I’m no fan of distributed systems that sit idle at 2% utilisation when a single node would do : BUT, reducing it down to “cost” and “does it fit in RAM” is way too reductive
These days I’m firmly of the opinion that if you can make it run on a single machine, you absolutely should, and you don’t get more machines until you can prove you can fully utilise one machine.
When a single box cannot handle your load, you start one more, and then you start worrying about scalability.
(Of course, YMMV, I guess there are cases where "one box" -> "two boxes" requires an enormous quantum jump, like transactional DB. For everything else, there's a box.)
Do you know how quickly disks fail if you force them at 100% utilisation, 24/7?
Then what happens when this system dies? How much downtime do you have because you have to replace then hardware then get your hundreds of gigabyte dataset back in RAM and hot again?
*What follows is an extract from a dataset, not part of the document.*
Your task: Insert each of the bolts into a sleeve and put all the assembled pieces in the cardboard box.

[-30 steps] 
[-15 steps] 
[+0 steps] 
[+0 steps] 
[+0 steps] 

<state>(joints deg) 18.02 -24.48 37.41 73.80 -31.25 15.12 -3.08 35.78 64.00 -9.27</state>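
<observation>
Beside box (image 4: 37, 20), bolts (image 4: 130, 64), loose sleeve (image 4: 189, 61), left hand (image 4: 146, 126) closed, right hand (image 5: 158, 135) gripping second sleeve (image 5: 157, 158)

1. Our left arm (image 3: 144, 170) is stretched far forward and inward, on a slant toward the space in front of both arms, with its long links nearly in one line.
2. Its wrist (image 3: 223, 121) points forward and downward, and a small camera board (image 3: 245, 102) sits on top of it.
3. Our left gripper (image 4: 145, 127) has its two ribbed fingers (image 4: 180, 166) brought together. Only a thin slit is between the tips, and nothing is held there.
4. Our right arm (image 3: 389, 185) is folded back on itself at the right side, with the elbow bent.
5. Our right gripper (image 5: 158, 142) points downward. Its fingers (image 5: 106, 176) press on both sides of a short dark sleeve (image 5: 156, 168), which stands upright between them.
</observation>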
I’ve worked as a lead developer at companies where I’ve been personally responsible for hundreds of thousands of machines, and running a node to 100% and THEN thinking about scaling is short sighted and stupid
I mean "when you've proven that the application you've written can fully, or near fully utilise the available power on a single machine, and that when running production-grade workloads, actually does so, then you may scale to additional machines.
What this means is not getting a 9-node spark cluster to push a few hundred gb of data from S3 to a database because "it took too long to run in python" because it's a single threaded, non-async, non-performance tuned.
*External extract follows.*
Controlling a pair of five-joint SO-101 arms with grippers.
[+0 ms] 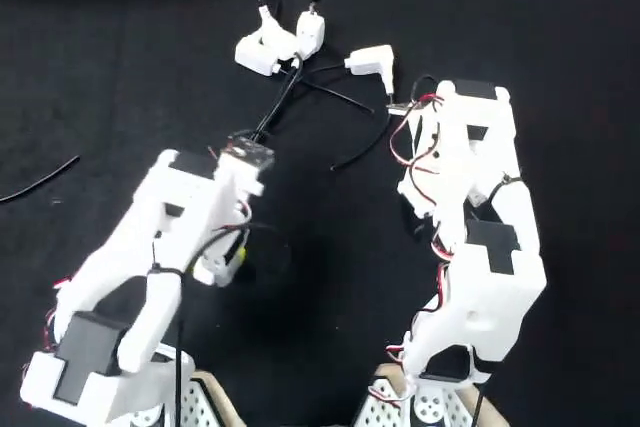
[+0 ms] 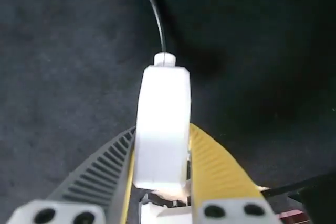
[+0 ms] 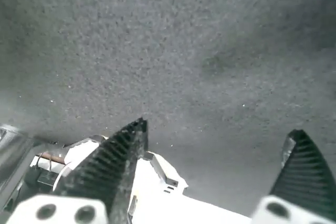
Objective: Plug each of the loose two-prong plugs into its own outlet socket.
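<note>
My left gripper (image 2: 163, 129) is shut on a white plug body (image 2: 163, 124), pinched between its grey finger and its yellow finger (image 2: 210, 161). A black cable (image 2: 155, 19) leaves the plug's far end. From above, this gripper (image 1: 228, 265) points down at the cloth left of centre, with the held plug hidden under the arm. A white angled plug (image 1: 372, 59) lies loose at the far middle. Left of it sit two white pieces (image 1: 272, 45), touching each other, with black cables running off them. My right gripper (image 3: 218, 129) hangs open over bare cloth, holding nothing.
Black cloth (image 1: 120, 67) covers the whole table. Thin black cables (image 1: 330, 97) cross between the far pieces and the arms. A stray black wire (image 1: 40, 182) lies at the left edge. The right arm (image 1: 470, 177) stands folded at right.
</note>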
How is that any different? You just backed off a tiny amount by saying “fully or near fully” - you still shouldn’t burden a single host to “fully or near Fully” because:
It puts more strain on the hardware and will cause it to fail a LOT faster
There’s no redundancy so when the system fails you’ll probably need hours or maybe days to replace physical hardware, restore from backup, verify restore integrity, and resume operations - which after all this work, will only put you in the same position again, waiting for the next failure
Single node systems make it difficult to canary deploy because a runaway bug can blow a node out - and you only have one.
Workload patterns are rarely a linear steam of homogenous tiny events - a large memory allocation from a big query, or an unanticipated table scan, or any 5th percentile type difficult task can cause so much system contention on a single node that your operations effectively stop
What about edge cases in kernels and network drivers - many times we have had frozen kernel modules, zombie processes, deadlocks and do on, again, with only one node something as trivial as a reboot means halting operations.
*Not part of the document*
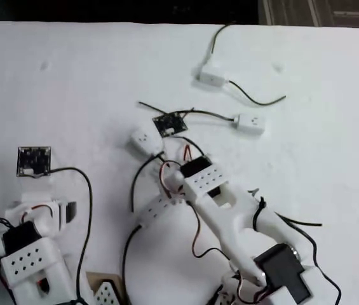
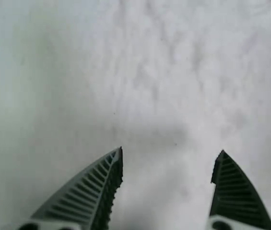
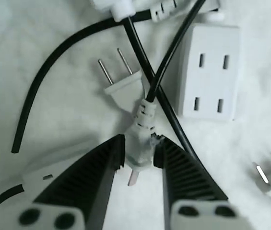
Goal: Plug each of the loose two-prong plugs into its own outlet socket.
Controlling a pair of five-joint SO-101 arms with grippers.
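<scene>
Right wrist view is showing the right pincer [image 3: 139, 143] clamping shut on a grey two-prong plug [image 3: 142, 132], which is sitting unplugged near the white outlet block [image 3: 207, 72]. Another loose plug [image 3: 122, 88] is lying just beside that block too. The left pincer [image 2: 171, 151] is hanging wide open over bare bench [image 2: 149, 72], gripping nothing.

grey plug [image 3: 141, 133] seemingly pinched in right hand [image 3: 138, 147]; second plug [image 3: 124, 88] flat beside white outlet [image 3: 207, 72]
</scene>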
There’s just so many reasons a single node is a bad idea, I’m having trouble listing them
You're missing the word "can". It's a very important part of that sentence.
If your software can't even use 80% of one node, it has scaling problems that you need to address ASAP, and probably before throwing more nodes at it.
> It puts more strain on the hardware and will cause it to fail a LOT faster
Unless you're hammering an SSD, how does that happen? CPU and RAM should be at a pretty stable amount of watts anywhere from 'moderate' load and up, which doesn't strain anything or overheat.
I’m not against redundancy/HA in production systems, I’m opposing clusters of machines to perform data workloads that could more efficiently handled by single machines. Also note here that I’m talking about data science and machine learning workloads, where node failure simply means the job isn’t marked as done, a replacement machine gets provisioned and we resume/restart.
I’m not suggesting running your web servers and main databases on a single machine.